La Troïka s’inquiète de la constitution d’un géant bancaire dans le pays réunissant 180 milliards d’euros d’actifs et 40% de parts de marché
Patrick Aussannaire

La suspension du projet de fusion des banques grecques jette un nouveau voile sur le plan de sauvetage du pays. Un responsable du ministère des Finances grec a provoqué la surprise dimanche soir en indiquant que la fusion entre National Bank of Greece (NBG) et Eurobank, annoncée en fin d’année dernière et déjà à un stade avancé, était suspendue. «La banque centrale de Grèce nous a informés que les deux prêteurs ne devraient pas être à même de réunir les 10% nécessaires de capitaux privés. Par conséquent, le fonds de stabilité du secteur bancaire grec (HFSF) a entamé le processus de recapitalisation des deux banques et devient leur principal actionnaire», a indiqué l’officiel.

En cause: l’échec des banques à lever le seuil minimum de 10% de leurs besoins en capitaux auprès d’investisseurs privés, indispensables pour conserver leur autonomie de direction à l’issue du processus de recapitalisation. Leurs besoins sont estimés à 15,6 milliards d’euros pour porter leurs fonds propres au niveau exigé par la banque centrale. Cette dernière a confirmé hier que «le processus de recapitalisation des quatre banques d’importance systémique (NBG, Alpha Bank, Eurobank et Banque du Pirée) se poursuit normalement et prendra fin en avril», et que les actionnaires des entités ont été convoqués pour approuver ces augmentations de capital.

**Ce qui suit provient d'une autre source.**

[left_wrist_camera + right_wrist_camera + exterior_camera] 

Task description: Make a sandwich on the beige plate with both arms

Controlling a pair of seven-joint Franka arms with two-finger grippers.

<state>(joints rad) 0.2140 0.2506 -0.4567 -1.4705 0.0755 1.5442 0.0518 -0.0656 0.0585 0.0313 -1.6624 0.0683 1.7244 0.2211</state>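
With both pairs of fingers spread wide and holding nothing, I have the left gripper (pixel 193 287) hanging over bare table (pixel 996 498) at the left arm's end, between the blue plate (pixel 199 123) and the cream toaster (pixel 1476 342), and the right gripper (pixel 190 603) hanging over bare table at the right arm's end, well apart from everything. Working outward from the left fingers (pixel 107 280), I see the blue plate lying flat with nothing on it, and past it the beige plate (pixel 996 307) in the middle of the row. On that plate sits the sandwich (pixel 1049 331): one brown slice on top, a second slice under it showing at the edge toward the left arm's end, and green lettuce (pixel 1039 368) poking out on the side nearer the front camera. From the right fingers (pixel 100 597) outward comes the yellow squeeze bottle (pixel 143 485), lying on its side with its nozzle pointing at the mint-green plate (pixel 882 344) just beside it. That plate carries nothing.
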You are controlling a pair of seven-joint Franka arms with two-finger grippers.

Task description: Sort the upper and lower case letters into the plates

Une avance de 50 milliards a été fournie par la Troïka pour recapitaliser le secteur bancaire grec dans le cadre du plan de sauvetage global du pays de 173 milliards. NBG a acquis en février 84,3% d’Eurobank via un échange d’actions, avec la volonté d’intégrer totalement les activités de sa cible en vue de renforcer sa place de première banque du pays, avec des actifs totaux combinés de quelque 180 milliards d’euros.

Mais le poids d’un tel groupe bancaire en Grèce inquiète les bailleurs de fonds du pays, échaudés par la crise chypriote. La Troïka «est réticente à l’idée de voir naître un acteur aussi important, doté d’une part de marché de l’ordre de 40%» avait reconnu la semaine dernière le gouverneur de la banque centrale, George Provopoulos.

Des annonces qui interviennent en pleine négociations sur le versement d’une tranche d’aide à la Grèce de 8,8 milliards d’euros, en suspens depuis le mois dernier. Les actions de NBG et d’Eurobank ont fait le yo-yo hier en Bourse, après une baisse de respectivement 21,6% et 38,8% la semaine dernière.